Afterburner Autosport’s Brazilian recruit Victor Franzoni drives to his first USF2000 win during the Winterfest opener at NOLA Motorsports Park (photo: USF2000).
Before the Chris Griffis Memorial Mazda Road to Indy test last December, few in North America had heard of Victor Franzoni. In fact, few probably recognized the name after the test. Tim Walsh and Brian Tomasi of Afterburner Autosport, however, knew the name well.
It wasn’t that Franzoni, 18, had a bad test with the team on Dec. 9-10 on the 2.38-mile Alabama circuit. The young Brazilian performed well, but failed to really stand out, unable to crack the top-seven while running about two seconds off of the leaders’ fast laps. Basically, he flew under the radar unless you were paying close attention, that is.
Walsh, owner of Afterburner Autosport, and Tomasi, team manager/lead mechanic, took notice and focused on continued improvement during tests leading up to the USF2000 Winterfest opener in New Orleans. It paid off.
Franzoni, a native of Sao Paulo, Brazil, who stands, maybe, 5’5″ tall with his racing shoes on, captured the attention of all in the Mazda Road to Indy development ladder by winning the first race of 2014 at NOLA Motorsports Park in New Orleans. It was his first USF2000 race.
Franzoni followed Henrik Furuseth past early-leader RC Enerson on Lap 6. Two laps later a slight mistake by Furuseth allowed Franzoni to take the point. On the next lap, caution flags flew after Aaron Telitz suffered a suspension failure and the race ended under caution. Franzoni took the checkered.

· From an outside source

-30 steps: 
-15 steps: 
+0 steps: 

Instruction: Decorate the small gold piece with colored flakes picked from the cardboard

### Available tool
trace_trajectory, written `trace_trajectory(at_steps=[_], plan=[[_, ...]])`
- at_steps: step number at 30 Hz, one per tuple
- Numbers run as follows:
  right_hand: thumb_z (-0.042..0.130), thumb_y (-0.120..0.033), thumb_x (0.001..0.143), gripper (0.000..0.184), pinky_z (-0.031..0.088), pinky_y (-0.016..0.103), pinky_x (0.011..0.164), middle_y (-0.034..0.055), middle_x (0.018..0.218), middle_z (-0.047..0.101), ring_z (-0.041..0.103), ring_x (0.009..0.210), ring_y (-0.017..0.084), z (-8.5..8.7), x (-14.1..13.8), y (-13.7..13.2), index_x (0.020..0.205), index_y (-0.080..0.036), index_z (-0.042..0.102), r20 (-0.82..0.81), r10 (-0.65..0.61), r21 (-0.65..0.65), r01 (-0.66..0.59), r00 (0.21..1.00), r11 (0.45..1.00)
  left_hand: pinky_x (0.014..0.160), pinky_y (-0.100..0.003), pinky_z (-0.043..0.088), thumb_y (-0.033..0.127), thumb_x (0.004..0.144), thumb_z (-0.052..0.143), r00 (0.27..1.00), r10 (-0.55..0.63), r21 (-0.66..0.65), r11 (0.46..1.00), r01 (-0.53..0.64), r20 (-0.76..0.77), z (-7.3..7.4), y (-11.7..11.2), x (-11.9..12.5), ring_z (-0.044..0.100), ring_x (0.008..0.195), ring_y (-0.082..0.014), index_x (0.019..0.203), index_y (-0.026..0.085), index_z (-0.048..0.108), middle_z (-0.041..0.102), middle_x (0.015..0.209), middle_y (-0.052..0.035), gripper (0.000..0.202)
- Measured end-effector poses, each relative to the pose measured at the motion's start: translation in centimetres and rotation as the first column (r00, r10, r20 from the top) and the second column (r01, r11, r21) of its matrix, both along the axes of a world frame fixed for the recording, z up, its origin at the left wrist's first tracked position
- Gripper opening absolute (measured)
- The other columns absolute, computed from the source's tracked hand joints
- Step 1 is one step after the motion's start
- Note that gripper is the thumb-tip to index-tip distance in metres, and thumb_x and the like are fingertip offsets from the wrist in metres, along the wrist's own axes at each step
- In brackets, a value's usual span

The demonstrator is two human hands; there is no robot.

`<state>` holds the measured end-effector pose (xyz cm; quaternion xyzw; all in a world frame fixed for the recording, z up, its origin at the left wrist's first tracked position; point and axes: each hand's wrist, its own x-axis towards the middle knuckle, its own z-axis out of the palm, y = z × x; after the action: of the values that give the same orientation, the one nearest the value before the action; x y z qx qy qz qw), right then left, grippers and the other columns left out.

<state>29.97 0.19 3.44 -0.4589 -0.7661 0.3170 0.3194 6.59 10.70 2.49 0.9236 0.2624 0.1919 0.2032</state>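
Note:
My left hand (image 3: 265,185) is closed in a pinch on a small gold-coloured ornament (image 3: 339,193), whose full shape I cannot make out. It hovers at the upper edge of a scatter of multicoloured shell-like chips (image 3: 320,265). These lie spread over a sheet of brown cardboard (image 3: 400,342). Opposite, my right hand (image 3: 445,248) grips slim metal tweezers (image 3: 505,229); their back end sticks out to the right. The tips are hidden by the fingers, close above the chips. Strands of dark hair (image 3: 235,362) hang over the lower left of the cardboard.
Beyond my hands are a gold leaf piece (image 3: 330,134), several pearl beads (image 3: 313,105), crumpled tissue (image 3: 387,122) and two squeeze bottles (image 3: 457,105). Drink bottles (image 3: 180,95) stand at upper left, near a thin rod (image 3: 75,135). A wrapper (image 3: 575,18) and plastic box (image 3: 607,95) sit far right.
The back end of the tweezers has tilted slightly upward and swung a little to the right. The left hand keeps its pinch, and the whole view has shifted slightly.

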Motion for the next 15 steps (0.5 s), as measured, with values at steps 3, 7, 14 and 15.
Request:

“I’m really, really happy,” he said, in a post-race interview released by USF2000. “It’s been three years since I won my last race (in Formula Future in Brazil), so it feels great to win again. I’m still learning the car but it feels really good. I think we made a good start to the season, so let’s see if we can keep it going.”
In the second race, Franzoni finished runner-up behind Enerson trailing by 0.393 seconds on the 2.75-mile circuit. He set the third quickest time, trailing Telitz and Clark Toppe. Toppe, who was impressive all week, went on to win the third race at NOLA.
Prior to racing in North America, Franzoni spent time in karts. He finished 11th in the 2010 Granja 500 — a 500-mile kart race in Brazil that draws some of the biggest names in motorsport — sharing seat-time with Skip Barber Karting Scholarship winner Leonardo Jafet (5th-place in 2011), former Indy Lights driver Mario Romancini, Vinicius Perdigao (the winner of the opening USF2000 Winterfest race in 2011), among others.
Franzoni’s last win in a race car occurred in 2011 when he finished fifth in the Formula Future series in Brazil. Since then, he’s raced in the Formula Renault 2.0 Eurocup and Alps series as well as the Brazilian F3 Open.
With two wins in the final four races of the 2013 USF2000 National Championship and a win in the opening race of the 2014 USF2000 Winterfest, Afterburner Autosport appears to be a team to watch. Franzoni, meanwhile, has proven to be a driver to watch.